Años después, entre 1563 y 1565, ya viviendo en el Carmelo de San José, Teresa experimenta de nuevo un don extraordinario en la misma solemnidad de la Asunción. El Señor le concede una visión del misterio en su profundidad escatológica:

“Un día de la Asunción de la Reina de los Ángeles y Señora nuestra, me quiso el Señor hacer esta merced: en un arrobamiento se me representó su subida al cielo y la alegría y solemnidad con que fue recibida… Fue grandísima la gloria que mi espíritu tuvo de ver tanta gloria… Quedóme gran deseo de servir a esta Señora, pues tanto mereció” (Vida 39,26).

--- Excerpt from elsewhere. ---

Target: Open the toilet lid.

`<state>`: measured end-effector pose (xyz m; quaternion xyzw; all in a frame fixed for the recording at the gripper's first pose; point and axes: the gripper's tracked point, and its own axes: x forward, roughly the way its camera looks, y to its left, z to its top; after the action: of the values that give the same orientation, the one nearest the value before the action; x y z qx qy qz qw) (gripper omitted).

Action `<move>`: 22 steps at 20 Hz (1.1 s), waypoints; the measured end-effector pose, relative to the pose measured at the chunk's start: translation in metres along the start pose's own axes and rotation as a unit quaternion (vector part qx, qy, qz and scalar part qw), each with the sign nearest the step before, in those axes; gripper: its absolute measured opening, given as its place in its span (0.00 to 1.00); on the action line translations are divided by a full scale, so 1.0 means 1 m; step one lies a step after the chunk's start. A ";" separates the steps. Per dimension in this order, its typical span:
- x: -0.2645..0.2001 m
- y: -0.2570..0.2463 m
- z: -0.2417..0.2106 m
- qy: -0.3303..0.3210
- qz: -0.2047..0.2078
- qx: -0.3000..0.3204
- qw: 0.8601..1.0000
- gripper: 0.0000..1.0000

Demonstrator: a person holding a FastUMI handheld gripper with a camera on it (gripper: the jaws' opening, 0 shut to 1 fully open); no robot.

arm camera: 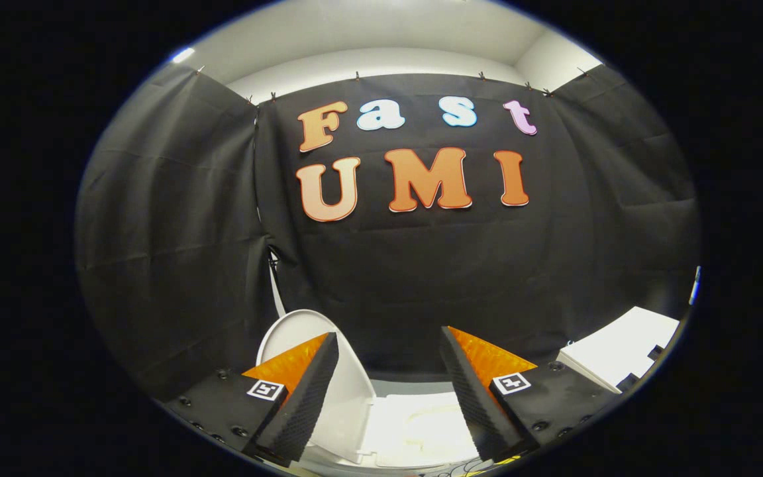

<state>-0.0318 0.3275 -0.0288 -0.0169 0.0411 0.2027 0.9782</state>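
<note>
Open claw [388, 371] hangs empty; its finger hides part of raised toilet lid [292, 331].

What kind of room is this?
Likely a mock bathroom in a test booth: a white plastic toilet lid stands raised beyond the open tool, over a white toilet bowl, with black cloth walls behind.

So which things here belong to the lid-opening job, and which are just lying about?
Job:
- white plastic toilet lid, raised upright behind the left finger
- white toilet bowl, showing between the fingers
- gripper, fingers apart, holding nothing

Lying about:
- white flat box, beyond the right finger
</note>
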 end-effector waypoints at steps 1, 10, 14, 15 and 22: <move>0.000 -0.008 0.003 -0.002 -0.003 -0.004 1.000 0.96; -0.004 -0.078 0.012 -0.009 -0.040 0.003 0.999 0.99; -0.007 -0.106 0.016 -0.015 -0.060 0.008 0.998 0.98; -0.008 -0.108 0.016 -0.015 -0.061 0.009 0.998 0.98; -0.015 -0.132 0.016 -0.018 -0.084 0.001 0.996 0.98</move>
<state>0.0079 0.2014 -0.0092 -0.0157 0.0219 0.1200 0.9924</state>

Esta experiencia une definitivamente en el alma de Teresa la gloria de María y su propia vocación. No es solo una gracia mística: es un impulso para la entrega, una motivación para la vida carmelita. Ver la gloria de María le despierta el deseo profundo de servirla, de pertenecer más plenamente a Cristo, como ella.

El hecho de que esta visión suceda en pleno proceso fundacional refuerza una convicción teológica y espiritual que atraviesa toda su obra: María es la gran Maestra del Carmelo, la que nos conduce a su Hijo, la que nos enseña a vivir en humildad, oración, desasimiento y caridad.

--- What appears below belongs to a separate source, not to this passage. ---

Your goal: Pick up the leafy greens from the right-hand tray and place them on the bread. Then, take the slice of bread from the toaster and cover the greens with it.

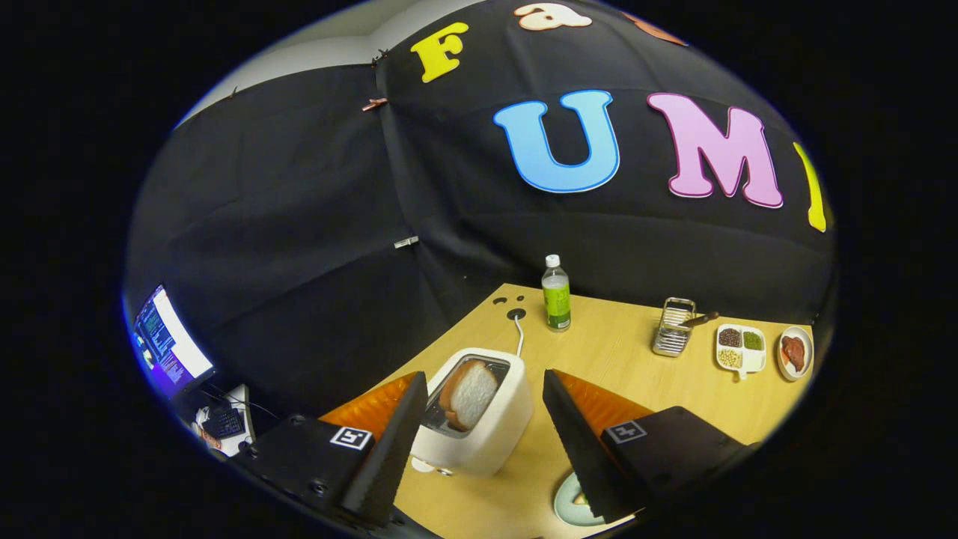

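Note:
A white toaster (483,427) stands on the wooden table (621,352), with a slice of bread (470,393) sticking up out of its slot. My gripper (483,393) hovers above it, open, its two fingers spread to either side of the toaster and bread without touching them. Under the right finger, the edge of a pale green plate (570,503) peeks out; what lies on it is hidden.
Beyond the toaster stand a green-labelled bottle (556,294) and a wire rack (673,327). Farther right are a white divided dish of beans (740,348) and a small plate with meat (794,352). A monitor (168,340) and keyboard sit off the table's left.

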A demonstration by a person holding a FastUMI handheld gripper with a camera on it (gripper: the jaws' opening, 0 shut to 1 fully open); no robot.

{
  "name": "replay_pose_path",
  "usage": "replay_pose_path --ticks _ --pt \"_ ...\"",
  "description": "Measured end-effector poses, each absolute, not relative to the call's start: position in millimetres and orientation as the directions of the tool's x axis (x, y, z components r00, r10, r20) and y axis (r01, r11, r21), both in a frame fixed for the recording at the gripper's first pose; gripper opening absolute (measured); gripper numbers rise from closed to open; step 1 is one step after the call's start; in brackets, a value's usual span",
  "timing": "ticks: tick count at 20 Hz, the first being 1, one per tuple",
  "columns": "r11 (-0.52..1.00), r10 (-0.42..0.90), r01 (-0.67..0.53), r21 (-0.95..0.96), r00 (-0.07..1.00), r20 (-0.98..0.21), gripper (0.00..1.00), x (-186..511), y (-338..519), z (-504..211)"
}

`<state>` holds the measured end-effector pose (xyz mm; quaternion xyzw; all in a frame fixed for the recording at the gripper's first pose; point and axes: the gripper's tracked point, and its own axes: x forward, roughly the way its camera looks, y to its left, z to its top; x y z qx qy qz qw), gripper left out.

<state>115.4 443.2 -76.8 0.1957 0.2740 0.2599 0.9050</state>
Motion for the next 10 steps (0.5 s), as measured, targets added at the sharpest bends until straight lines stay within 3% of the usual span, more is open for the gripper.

Fundaciones bajo el manto de María

No es casualidad que la fundación del convento de Valladolid, el 15 de agosto de 1568, ocurriera también en la solemnidad de la Asunción. Para Teresa, esta fecha no era solo un recuerdo: era una elección consciente, teológica, espiritual. María, Reina del cielo, debía ser también Reina de cada fundación carmelita.

En su breviario personal, la liturgia de la Asunción estaba resaltada con solemnidad, incluso con una estampa a toda página: la Virgen coronada, elevada por ángeles ante los apóstoles. Una imagen viva de su fe y su esperanza.

Una maternidad espiritual viva

En todo el Libro de la Vida, y más allá de las experiencias místicas, queda claro que para Santa Teresa de Jesús, María fue presencia constante, guía segura, y Madre que no falla. Su confianza en la Virgen fue tierna y radical: desde su infancia hasta sus últimos días, se encomendó a Ella con la certeza de quien sabe que María cuida, enseña, acompaña y vence.

La Asunción no fue para Teresa una doctrina más, sino una promesa viva: lo que Dios hizo con María, también lo quiere hacer con nosotros. Por eso, celebrar la Asunción es para los carmelitas descalzos no solo mirar al cielo, sino abrir el alma a la misión y a la gloria futura, viviendo desde ahora con el corazón puesto donde está nuestra Reina.

Conclusión: María Asunta, signo y madre del Carmelo renovado

Para los hijos e hijas de Santa Teresa de Jesús, la solemnidad de la Asunción es mucho más que una fiesta. Es un pilar fundacional, un signo de identidad, un reflejo de la vocación a la que estamos llamados: vivir unidos a Cristo, en comunión con María, con la esperanza de compartir un día su misma gloria.

Que, como Santa Teresa, también nosotros sepamos ver a la Virgen subir al cielo rodeada de ángeles, y desde esa visión, quedarnos con “soledad fecunda” en el corazón, con deseo de servir más, de amar mejor, de vivir en fidelidad al don recibido.